## EXERCISE DESCRIPTION
Repeat the data word for word, excluding every picture.
-------
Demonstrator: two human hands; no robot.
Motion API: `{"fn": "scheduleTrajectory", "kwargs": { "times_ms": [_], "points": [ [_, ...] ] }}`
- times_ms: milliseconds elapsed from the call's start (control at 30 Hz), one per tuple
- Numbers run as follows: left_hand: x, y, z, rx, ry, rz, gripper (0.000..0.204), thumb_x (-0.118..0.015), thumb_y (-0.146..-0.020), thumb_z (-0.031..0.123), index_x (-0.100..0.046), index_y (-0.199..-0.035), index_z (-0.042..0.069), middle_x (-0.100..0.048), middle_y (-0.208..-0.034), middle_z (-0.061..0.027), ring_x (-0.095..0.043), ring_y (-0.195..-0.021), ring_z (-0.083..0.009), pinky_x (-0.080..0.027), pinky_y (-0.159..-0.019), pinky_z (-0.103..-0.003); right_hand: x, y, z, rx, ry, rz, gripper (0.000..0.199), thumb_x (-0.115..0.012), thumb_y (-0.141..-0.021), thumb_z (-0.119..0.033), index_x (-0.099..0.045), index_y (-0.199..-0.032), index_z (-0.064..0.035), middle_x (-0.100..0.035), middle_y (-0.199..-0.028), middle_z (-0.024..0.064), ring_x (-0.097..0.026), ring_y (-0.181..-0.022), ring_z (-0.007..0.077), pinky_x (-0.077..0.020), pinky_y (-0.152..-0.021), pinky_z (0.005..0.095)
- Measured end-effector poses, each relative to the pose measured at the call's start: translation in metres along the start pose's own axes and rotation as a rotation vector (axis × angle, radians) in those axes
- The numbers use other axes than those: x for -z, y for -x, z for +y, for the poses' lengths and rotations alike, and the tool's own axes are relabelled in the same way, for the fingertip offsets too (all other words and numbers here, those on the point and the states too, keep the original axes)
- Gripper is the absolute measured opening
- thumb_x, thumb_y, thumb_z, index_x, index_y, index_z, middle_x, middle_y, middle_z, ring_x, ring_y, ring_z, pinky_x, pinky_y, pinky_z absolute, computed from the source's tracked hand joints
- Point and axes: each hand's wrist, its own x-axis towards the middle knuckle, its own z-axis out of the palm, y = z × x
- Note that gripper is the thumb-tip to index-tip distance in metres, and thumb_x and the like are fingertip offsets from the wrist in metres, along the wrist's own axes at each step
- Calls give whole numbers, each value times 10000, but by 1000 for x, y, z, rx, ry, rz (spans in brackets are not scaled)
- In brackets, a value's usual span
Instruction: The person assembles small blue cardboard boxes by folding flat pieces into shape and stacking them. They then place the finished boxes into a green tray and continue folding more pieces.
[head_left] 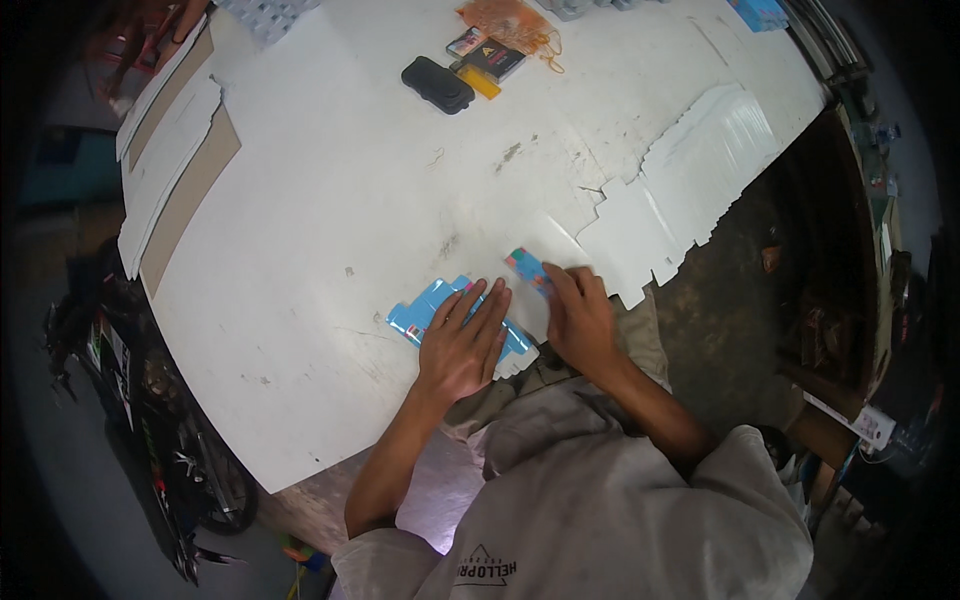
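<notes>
Blue printed card blank [432,312] is lying flat under the left hand [462,345], fingers spread apart; the right hand [580,320], fingers together, is pressing its folded flap [528,268]. Uneven pressure risks a crooked crease on the bench [330,190].

The scuffed white surface [330,200] carried a flat blue printed carton blank [430,312] under the left grip [462,345], with a black oval case [437,85] far beyond.

A flat carton blank [440,310] lies on the table [330,200], cardboard sheets [165,160] far left.
</notes>
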Motion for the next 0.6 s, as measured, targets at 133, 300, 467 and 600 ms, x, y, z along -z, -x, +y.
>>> {"fn": "scheduleTrajectory", "kwargs": {
  "times_ms": [133, 300, 467, 600],
  "points": [
    [-1, -15, 7, 2, -173, 22, 645, -631, -956, 199, -456, -1528, -41, -380, -1655, -239, -349, -1542, -402, -218, -1244, -644, 9, -17, -22, 60, 133, 9, 394, -661, -967, -99, -603, -1329, 45, -661, -1016, 183, -622, -904, 364, -457, -764, 477],
    [2, -30, 17, 4, -284, -193, 740, -671, -912, 308, -471, -1536, -35, -323, -1696, -203, -272, -1593, -332, -183, -1273, -605, 23, -17, -37, -461, -270, -428, 405, -661, -983, -101, -612, -1363, 31, -700, -1101, 212, -672, -1013, 367, -502, -872, 471],
    [13, -43, 14, -33, -47, -141, 747, -706, -905, 320, -486, -1527, -30, -376, -1667, -204, -311, -1574, -341, -208, -1277, -564, 45, -2, -7, -114, 518, 152, 419, -623, -981, -107, -612, -1385, 2, -726, -1022, 185, -688, -934, 373, -512, -938, 494],
    [-5, -37, 4, -72, 2, -63, 648, -683, -953, 284, -523, -1502, -20, -449, -1623, -201, -391, -1530, -347, -264, -1260, -534, 21, 19, 22, -40, 22, 254, 497, -729, -889, -17, -617, -1371, 28, -643, -1100, 213, -599, -974, 357, -446, -957, 514]
  ]
}}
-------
## WRITTEN ANSWER
Demonstrator: two human hands; no robot.
Motion API: `{"fn": "scheduleTrajectory", "kwargs": { "times_ms": [_], "points": [ [_, ...] ] }}`
- times_ms: milliseconds elapsed from the call's start (control at 30 Hz), one per tuple
- Numbers run as follows: left_hand: x, y, z, rx, ry, rz, gripper (0.000..0.204), thumb_x (-0.118..0.015), thumb_y (-0.146..-0.020), thumb_z (-0.031..0.123), index_x (-0.100..0.046), index_y (-0.199..-0.035), index_z (-0.042..0.069), middle_x (-0.100..0.048), middle_y (-0.208..-0.034), middle_z (-0.061..0.027), ring_x (-0.095..0.043), ring_y (-0.195..-0.021), ring_z (-0.083..0.009), pinky_x (-0.080..0.027), pinky_y (-0.159..-0.019), pinky_z (-0.103..-0.003); right_hand: x, y, z, rx, ry, rz, gripper (0.000..0.199), thumb_x (-0.115..0.012), thumb_y (-0.141..-0.021), thumb_z (-0.119..0.033), index_x (-0.099..0.045), index_y (-0.199..-0.032), index_z (-0.064..0.035), middle_x (-0.100..0.035), middle_y (-0.199..-0.028), middle_z (-0.024..0.064), ring_x (-0.097..0.026), ring_y (-0.181..-0.022), ring_z (-0.007..0.077), pinky_x (-0.077..0.020), pinky_y (-0.152..-0.021), pinky_z (0.005..0.095)
- Measured end-effector poses, each relative to the pose measured at the call's start: translation in metres along the start pose's own axes and rotation as a rotation vector (axis × angle, radians) in those axes
- The numbers use other axes than those: x for -z, y for -x, z for +y, for the poses' lengths and rotations alike, and the tool's own axes are relabelled in the same way, for the fingertip offsets too (all other words and numbers here, those on the point and the states too, keep the original axes)
- Gripper is the absolute measured opening
- thumb_x, thumb_y, thumb_z, index_x, index_y, index_z, middle_x, middle_y, middle_z, ring_x, ring_y, ring_z, pinky_x, pinky_y, pinky_z absolute, computed from the source's tracked hand joints
- Point and axes: each hand's wrist, its own x-axis towards the middle knuckle, its own z-axis out of the palm, y = z × x
- Note that gripper is the thumb-tip to index-tip distance in metres, and thumb_x and the like are fingertip offsets from the wrist in metres, along the wrist's own axes at each step
- Calls give whole numbers, each value times 10000, but by 1000 for x, y, z, rx, ry, rz (spans in brackets are not scaled)
- In brackets, a value's usual span
Instruction: The person assembles small blue cardboard boxes by folding flat pieces into shape and stacking them. They then place the finished boxes into a green tray and continue folding more pieces.
[head_left] 
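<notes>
Blue printed card blank [432,312] is lying flat under the left hand [462,345], fingers spread apart; the right hand [580,320], fingers together, is pressing its folded flap [528,268]. Uneven pressure risks a crooked crease on the bench [330,190].

The scuffed white surface [330,200] carried a flat blue printed carton blank [430,312] under the left grip [462,345], with a black oval case [437,85] far beyond.

A flat carton blank [440,310] lies on the table [330,200], cardboard sheets [165,160] far left.
</notes>
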Motion for the next 0.6 s, as measured, targets at 133, 300, 467 and 600 ms, x, y, z along -z, -x, +y.
>>> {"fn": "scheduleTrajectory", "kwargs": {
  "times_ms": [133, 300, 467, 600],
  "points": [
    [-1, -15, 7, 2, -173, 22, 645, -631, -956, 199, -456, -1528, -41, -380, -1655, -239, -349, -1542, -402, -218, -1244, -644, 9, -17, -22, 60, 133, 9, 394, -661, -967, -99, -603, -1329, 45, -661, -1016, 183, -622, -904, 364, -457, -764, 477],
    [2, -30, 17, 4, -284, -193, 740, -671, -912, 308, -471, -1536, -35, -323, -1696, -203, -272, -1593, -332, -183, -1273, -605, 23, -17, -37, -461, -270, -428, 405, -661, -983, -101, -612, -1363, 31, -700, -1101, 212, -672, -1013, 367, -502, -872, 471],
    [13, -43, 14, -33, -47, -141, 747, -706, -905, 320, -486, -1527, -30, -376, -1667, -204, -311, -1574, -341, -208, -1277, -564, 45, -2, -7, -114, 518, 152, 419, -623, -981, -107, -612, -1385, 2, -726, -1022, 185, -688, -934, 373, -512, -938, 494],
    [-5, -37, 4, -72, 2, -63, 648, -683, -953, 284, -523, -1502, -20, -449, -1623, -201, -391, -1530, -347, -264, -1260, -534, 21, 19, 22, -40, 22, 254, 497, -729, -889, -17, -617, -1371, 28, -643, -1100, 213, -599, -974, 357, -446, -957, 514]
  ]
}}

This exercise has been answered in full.